### [Directions]
Reproduce all of the data, making sure that no line differs from the original.

___ The data ___

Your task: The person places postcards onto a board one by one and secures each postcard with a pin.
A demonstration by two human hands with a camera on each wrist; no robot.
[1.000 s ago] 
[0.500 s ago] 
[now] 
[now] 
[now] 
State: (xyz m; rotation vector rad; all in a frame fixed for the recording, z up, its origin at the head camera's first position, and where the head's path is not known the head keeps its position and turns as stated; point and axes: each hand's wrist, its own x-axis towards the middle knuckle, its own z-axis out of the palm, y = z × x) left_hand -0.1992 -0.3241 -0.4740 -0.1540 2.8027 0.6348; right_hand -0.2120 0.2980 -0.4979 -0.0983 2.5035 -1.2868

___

### [Reply]
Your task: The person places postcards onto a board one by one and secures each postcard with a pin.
A demonstration by two human hands with a camera on each wrist; no robot.
[1.000 s ago] 
[0.500 s ago] 
[now] 
[now] 
[now] 
State: (xyz m; rotation vector rad; all in a frame fixed for the recording, z up, its origin at the head camera's first position, and where the head's path is not known the head keeps its position and turns as stated; point and axes: each hand's wrist, its own x-axis towards the middle knuckle, its own z-axis out of the palm, y = z × x) left_hand -0.1992 -0.3241 -0.4740 -0.1540 2.8027 0.6348; right_hand -0.2120 0.2980 -0.4979 -0.0983 2.5035 -1.2868

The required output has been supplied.